Apple Offers Additional Explanation About Why It Dropped Plan to Detect CSAM Material in iCloud Photos

Apple has offered up an additional bit of explanation for deciding to abandon its much-maligned plan to detect Child Sexual Abuse Material (CSAM) photos that are stored in iCloud Photos.

Apple shared a statement with Wired, as seen reproduced below, as it responded to a demand from child safety group Heat Initiative that the company “detect, report, and remove” CSAM from iCloud and provide more tools for users to report such content to the company:

“Child sexual abuse material is abhorrent and we are committed to breaking the chain of coercion and influence that makes children susceptible to it,” Erik Neuenschwander, Apple’s director of user privacy and child safety, wrote in the company’s response to Heat Initiative. He added, though, that after collaborating with an array of privacy and security researchers, digital rights groups, and child safety advocates, the company concluded that it could not proceed with development of a CSAM-scanning mechanism, even one built specifically to preserve privacy.

“Scanning every user’s privately stored iCloud data would create new threat vectors for data thieves to find and exploit,” Neuenschwander wrote. “It would also inject the potential for a slippery slope of unintended consequences. Scanning for one type of content, for instance, opens the door for bulk surveillance and could create a desire to search other encrypted messaging systems across content types.”

In August 2021 Apple announced that iOS and iPadOS would use new applications of cryptography to help limit the spread of CSAM online while designing for user privacy. Apple said CSAM detections would provide valuable information to law enforcement on collections of CSAM in iCloud Photos.

The Messages app would add new tools to warn children and their parents when receiving or sending sexually explicit photos.

When receiving this type of content, the photo would be blurred and the child would be warned, presented with helpful resources, and reassured that it was okay if they did not want to view this photo. As an additional precaution, the child could also be told that, to make sure they are safe, their parents would get a message if they do view it. Similar protections would be available if a child attempted to send sexually explicit photos.

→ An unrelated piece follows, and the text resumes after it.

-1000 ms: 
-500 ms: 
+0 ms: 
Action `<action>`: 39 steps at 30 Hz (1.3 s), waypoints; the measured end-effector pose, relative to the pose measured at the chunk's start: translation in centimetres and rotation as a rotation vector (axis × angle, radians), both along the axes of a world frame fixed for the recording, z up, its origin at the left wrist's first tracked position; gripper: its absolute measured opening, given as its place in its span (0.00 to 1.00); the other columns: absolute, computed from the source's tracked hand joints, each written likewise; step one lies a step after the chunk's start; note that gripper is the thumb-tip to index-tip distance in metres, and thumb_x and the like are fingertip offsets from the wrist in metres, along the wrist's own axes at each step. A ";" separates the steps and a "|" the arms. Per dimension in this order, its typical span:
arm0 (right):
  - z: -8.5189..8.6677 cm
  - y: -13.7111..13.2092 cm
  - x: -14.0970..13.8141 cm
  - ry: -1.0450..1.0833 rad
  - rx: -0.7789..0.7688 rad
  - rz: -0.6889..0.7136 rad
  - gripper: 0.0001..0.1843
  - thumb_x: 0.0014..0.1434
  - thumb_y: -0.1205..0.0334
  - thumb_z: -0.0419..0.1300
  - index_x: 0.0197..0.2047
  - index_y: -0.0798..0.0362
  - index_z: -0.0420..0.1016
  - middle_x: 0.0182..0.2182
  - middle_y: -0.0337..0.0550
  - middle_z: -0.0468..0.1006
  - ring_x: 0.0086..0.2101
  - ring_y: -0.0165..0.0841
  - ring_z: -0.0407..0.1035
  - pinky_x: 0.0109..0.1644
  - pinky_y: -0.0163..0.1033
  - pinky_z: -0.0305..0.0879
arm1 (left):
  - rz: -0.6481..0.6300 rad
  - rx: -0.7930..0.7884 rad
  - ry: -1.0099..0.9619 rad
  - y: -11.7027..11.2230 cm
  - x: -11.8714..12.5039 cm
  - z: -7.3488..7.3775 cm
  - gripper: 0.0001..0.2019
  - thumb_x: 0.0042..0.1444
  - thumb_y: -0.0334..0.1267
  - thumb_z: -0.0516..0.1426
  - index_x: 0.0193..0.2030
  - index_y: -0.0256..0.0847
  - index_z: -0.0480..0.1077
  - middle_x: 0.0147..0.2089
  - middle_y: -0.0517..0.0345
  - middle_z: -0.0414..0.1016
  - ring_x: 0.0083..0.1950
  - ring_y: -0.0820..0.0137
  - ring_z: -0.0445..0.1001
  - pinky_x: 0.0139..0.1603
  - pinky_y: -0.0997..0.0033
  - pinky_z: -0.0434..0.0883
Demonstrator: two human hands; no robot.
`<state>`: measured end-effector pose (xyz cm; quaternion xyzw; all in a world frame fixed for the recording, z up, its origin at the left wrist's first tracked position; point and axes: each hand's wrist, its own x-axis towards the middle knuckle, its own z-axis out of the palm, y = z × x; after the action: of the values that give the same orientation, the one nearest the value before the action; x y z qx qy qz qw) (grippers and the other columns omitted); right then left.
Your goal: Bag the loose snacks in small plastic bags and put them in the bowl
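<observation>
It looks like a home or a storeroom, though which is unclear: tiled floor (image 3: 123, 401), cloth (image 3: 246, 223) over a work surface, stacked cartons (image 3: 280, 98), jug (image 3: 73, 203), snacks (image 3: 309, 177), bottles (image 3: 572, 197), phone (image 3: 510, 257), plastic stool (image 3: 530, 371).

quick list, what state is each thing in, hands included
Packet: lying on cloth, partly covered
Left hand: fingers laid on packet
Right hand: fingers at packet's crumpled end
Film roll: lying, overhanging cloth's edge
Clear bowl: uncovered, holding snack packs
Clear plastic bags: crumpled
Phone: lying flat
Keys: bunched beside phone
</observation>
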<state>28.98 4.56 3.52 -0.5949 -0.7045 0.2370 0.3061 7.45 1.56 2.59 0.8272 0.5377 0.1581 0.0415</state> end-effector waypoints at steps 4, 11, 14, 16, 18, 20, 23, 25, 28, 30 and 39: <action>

The child would be warned before the photo is sent, and the parents could receive a message if the child chose to send it.

While Apple had initially announced the CSAM detection would be included as part of an update to iOS 15 and iPadOS 15 by the end of 2021, the company postponed the inclusion of the feature, based on “feedback from customers, advocacy groups, researchers, and others.” The plans were criticized by a wide range of individuals and groups, including the Electronic Frontier Foundation (EFF), security researchers, policy groups, university researchers, and politicians, and was even criticized internally by some Apple employees.